Pada saat itu, dari dalam kuil muncul dua orang. Yang seorang adalah seorang kakek berpakaian serba hitam yang usianya sudah ada enampuluh tahun, namun tubuhnya masih nampak sehat dan kokoh. Muka pengemis ini bundar, dengan sepasang mata yang mencorong menandakan bahwa dia memliki tenaga sinkang yang kuat.

“Siapa berani membikin ribut disini?” bentaknya dan dia memandang kepada Si Kong, lalu kepada tubuh empat orang pengemis yang menggeletak diatas tanah tanpa dapat bergerak.

Adapun orang kedua adalah seorang gadis yang cantik dan gagah sekali, dengan sebatang pedang terselip di punggung. Pengemis tua itu lalu meloncat kedepan tubuh empat orang pengemis tertotok itu. Tongkatnya bergerak cepat menotok mereka berempat dan seketika empat orang itu mampu bergerak kembali. Mereka bangkit dan berdiri, muka mereka merah karena telah dikalahkan oleh pemuda itu.

“Orang muda, siapakah engkau? Engkau berani datang dan menyerang empat orang anggauta kami, merobohkan mereka dengan totokan. Apa maksud perbuatanmu ini dan apa kehendakmu?”

Si Kong mengamati orang tua itu. Tubuhnya masih tegap dan nampak kuat. Sebatang tongkat hitam setinggi pundak berada di tangannya. Tentu orang ini memiliki ilmu tongkat yang lihai, pikirnya.

“Engkau ketua Hek I Kaipang?” tanya Si Kong, suaranya tegas.

“Benar, akulah Hek I Kaipangcu (Ketua Perkumpulan Pengemis Baju Hitam).”

“Aku bernama Si Kong dan aku datang untuk menegurmu. Sebagai ketua Kaipang, engkau harus mendidik anggautamu dengan baik-baik. Mengemis makanan dan uang memang perbuatan tak tahu malu dan menjadi tanda kemalasan. Akan tetapi mengemis dengan cara merampok merupakan kejahatan yang tak dapat diampuni lagi!”

“Pemuda sombong! Engkau datang mengacau disini, sebaliknya engkau menuduh orang lain yang bukan-bukan.

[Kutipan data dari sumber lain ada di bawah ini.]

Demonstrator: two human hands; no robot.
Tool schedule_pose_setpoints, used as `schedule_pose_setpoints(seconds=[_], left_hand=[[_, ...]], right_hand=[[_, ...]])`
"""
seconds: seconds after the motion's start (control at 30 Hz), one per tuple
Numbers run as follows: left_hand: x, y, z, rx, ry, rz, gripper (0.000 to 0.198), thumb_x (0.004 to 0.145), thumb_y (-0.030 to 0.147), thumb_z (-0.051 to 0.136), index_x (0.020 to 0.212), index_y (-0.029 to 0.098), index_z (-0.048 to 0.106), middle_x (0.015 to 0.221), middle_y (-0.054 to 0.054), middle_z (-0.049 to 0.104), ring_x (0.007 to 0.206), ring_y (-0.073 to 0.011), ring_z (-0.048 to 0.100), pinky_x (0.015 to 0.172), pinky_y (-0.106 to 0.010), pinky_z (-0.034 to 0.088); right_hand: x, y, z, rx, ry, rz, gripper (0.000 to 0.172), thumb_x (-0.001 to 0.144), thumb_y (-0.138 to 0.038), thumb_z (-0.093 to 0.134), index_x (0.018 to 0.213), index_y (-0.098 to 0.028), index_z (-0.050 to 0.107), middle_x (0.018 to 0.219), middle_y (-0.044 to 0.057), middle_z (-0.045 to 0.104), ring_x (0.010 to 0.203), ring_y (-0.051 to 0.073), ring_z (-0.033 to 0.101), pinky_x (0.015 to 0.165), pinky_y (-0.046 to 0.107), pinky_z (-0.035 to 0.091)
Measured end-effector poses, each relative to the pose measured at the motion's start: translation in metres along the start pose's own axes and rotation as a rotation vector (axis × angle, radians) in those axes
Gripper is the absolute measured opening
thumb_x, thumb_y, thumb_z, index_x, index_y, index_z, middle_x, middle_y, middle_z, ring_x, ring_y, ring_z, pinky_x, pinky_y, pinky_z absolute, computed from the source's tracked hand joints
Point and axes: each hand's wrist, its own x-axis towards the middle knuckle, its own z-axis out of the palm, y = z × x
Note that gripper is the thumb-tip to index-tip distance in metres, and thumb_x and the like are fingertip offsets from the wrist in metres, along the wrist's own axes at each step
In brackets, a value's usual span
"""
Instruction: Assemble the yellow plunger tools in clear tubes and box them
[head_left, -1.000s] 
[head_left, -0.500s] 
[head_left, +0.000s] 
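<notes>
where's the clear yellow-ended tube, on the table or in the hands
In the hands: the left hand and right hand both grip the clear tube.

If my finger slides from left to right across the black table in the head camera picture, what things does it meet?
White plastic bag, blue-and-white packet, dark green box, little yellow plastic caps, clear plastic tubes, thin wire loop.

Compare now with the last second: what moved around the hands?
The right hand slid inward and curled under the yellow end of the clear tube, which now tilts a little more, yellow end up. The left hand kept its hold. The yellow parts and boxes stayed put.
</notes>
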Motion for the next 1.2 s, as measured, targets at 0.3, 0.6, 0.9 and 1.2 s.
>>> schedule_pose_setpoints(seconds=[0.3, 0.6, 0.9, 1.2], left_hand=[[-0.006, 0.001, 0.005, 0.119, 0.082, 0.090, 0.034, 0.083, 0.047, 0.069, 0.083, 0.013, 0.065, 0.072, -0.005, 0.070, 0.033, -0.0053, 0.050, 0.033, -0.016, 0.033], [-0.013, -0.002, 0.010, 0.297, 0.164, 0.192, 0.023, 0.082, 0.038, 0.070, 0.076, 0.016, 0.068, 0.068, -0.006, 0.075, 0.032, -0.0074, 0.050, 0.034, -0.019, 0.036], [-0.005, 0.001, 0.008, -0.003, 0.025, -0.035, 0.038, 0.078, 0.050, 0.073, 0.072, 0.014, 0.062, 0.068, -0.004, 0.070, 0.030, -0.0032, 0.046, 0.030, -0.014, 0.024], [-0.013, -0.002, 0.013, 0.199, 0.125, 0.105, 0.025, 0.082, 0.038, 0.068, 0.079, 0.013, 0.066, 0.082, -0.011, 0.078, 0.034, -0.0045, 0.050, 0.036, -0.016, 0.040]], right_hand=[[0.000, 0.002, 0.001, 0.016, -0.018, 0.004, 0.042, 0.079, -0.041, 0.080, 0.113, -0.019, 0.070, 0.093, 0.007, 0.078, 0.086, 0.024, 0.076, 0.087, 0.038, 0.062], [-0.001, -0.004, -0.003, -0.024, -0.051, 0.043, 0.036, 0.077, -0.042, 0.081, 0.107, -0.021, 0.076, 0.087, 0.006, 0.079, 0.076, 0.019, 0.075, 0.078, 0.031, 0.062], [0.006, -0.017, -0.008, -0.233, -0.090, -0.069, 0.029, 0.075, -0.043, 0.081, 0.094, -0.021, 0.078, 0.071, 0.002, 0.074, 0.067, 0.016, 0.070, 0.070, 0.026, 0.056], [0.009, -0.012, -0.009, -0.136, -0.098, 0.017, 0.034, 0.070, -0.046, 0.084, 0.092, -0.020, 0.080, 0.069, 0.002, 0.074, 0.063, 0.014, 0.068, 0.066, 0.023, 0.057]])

Engkaulah yang sombong dan jahat!”

“Hemm, dengarkan dulu omonganku….”

“Tidak perlu banyak bicara. Engkau kalahkan dulu tongkatku ini, baru kita bicara. Engkau telah merobohkan empat orang anggauta kami, itu sudah lebih dari cukup. Merobohkan anggauta kami di tempat kami sendiri merupakan penghinaan bagi ketuanya. Nah, bersiaplah engkau!”

Kakek itu memutar-mutar tongkatnya dan terasa ada angin yang kuat menyambar. Diam-diam Si Kong kagum akan tetapi juga membangkitkan nafsunya untuk mencoba dan menandingi kakek ahli ilmu tongkat itu.

Melihat tempat itu dikepung banyak pengemis baju hitam dan banyak diantara mereka yang memegang tongkat, Si Kong lalu meloncat ke samping dan sebelum pemilik tongkat itu tahu apa yang terjadi, tongkat bambunya sudah berpindah ke tangan Si Kong.

“Pangcu, aku datang untuk bicara, akan tetapi aku disambut dengan tongkat. Jangan dikira bahwa aku takut menghadapi tongkatmu. Mari kita bermain tongkat sebentar. Hendak kulihat sampai dimana kelihaian tongkatmu!” Si Kong melintangkan tongkat bambunya di depan dada.

Sebaliknya, ketua Hek I Kaipang itu menjadi semakin penasaran. Pemuda itu berani menyambut tantangannya dengan bersenjatakan sebatang tongkat bambu! Padahal, tongkat di tangannya adalah sebatang tongkat yang terbuat dari pada baja pilihan sehingga tongkatnya itu berani menyambut senjata pusaka yang bagaimanapun ampuhnya.